Die Information

Die Quantenphysiker untersuchen die Beziehungen zwischen den unterschiedlichen unteilbaren Materieteilchen und den größeren zusammengesetzten Materieteilchen.

Zusammengesetzt bedeutet hier nicht unbedingt aneinandergefügt. Es kann eine Vereinigung von kleinsten Teilchen zu einem neuen Teilchen mit einem Ort und neuen Eigenschaften bedeuten. Es kann aber auch ein sich Zusammenschließen bedeuten, das auch ein neues Teilchen mit neuen, anderen Eigenschaften ergibt, wobei die Einzelteile jeder noch seinen eigenen Ort behält. Man spricht dann von Verschränkung.

Die Physiker entdecken zur Zeit, dass die Information, wie die Teilchen zusammengesetzt sind einen viel wichtigeren Beitrag zur Vielfalt der Materieentitäten im Universum liefert, als die einzelnen Teilchen selbst.

Das Ganze ist mehr als die Summe seiner Teile.

Hier eine Ausssage von Prof. Anton Zeilinger:

Information in Quantenphysik

Was Professor Zeilinger sagt, dass das, was den Hamburger ausmacht, nicht die Anzahl und Art der Atome ist, sondern die Information, wie diese im Raum strukturiert sind.
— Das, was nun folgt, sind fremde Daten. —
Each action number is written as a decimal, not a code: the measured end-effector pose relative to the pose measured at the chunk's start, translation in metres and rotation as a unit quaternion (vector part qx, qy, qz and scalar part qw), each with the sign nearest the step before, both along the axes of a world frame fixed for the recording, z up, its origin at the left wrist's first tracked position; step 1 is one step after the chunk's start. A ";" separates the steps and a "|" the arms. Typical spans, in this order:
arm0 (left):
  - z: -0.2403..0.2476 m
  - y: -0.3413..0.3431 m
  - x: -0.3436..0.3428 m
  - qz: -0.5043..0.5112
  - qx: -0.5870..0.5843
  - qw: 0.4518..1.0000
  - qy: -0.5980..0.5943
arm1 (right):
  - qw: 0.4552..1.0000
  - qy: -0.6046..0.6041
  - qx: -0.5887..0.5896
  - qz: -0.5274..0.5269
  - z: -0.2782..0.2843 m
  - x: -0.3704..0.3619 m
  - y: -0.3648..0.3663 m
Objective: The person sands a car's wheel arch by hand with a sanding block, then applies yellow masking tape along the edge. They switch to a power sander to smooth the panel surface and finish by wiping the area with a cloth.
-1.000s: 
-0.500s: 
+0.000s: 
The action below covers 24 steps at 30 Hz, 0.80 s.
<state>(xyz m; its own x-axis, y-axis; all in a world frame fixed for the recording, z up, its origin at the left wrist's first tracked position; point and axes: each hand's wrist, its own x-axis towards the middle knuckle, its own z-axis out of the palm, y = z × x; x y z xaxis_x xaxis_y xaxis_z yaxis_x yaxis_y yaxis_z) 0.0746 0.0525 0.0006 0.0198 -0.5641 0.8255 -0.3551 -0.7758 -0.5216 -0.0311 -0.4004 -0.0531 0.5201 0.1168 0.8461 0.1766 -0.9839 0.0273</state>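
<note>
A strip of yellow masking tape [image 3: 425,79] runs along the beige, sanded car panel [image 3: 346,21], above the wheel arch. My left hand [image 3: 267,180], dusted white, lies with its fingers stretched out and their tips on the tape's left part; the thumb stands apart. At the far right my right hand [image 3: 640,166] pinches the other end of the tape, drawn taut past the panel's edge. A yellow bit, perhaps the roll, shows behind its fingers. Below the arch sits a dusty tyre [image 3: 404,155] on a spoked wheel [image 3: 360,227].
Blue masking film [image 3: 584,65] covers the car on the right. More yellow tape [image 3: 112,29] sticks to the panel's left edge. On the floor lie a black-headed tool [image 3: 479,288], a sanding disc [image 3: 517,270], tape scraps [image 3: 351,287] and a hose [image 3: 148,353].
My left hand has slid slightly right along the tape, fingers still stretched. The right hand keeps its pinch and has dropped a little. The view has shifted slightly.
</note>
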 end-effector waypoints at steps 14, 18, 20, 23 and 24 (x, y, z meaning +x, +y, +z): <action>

In der Theorie des Seins nennen wir dies auch Verschränkung. Die Atome sind mit ihrer relativen Position zueinander miteinander verschränkt. Auch die Moleküle sind mit ihrer relativen Position zueinander miteinander verschränkt.

Die Art der Verschränkung kann unterschiedlich sein. Im Ergebnis haben wir die Makroentität Hamburger, der aus vielen verschränkten Mikroentitäten besteht.

Das Problem

Was kann Information auf Materieentitäten wirken, so daß alle Entitäten sich zusammen finden, um den Hamburger zu formen? Information kann doch nur auf ein Geistwesen wirken.

Betrachten wir alles im Universum als Wirkung von Informationen, dann wird sofort notwendig, dass alle Materieentitäten im Universum Geistentitäten sind. Jede Art von Information im Universum kann durch Verschränkungen von relativ wenigen Ur-Ideen dargestellt werden.

Alle Ur-Ideen sind irgendwie miteinander verbunden. Sie haben alle eine Beziehung zueinander, so wie unser Menschenwissen strukturiert ist. Unser komplexes Wissen basiert immer auf einer Zusammensetzung von mehreren weniger komplexen Ideen, die in einem Erkenntnisprozess eines Menschen erkannt wurden.

So wie dies Ur-Ideen strukturiert und miteinander verschränkt sind, so ist auch unser individuelles Wissen aufgebaut. Und genau so sind unsere Neuronen miteinander verbunden. Die Struktur unseres Nervengeflechts spiegelt unsere Erkenntnisse wieder.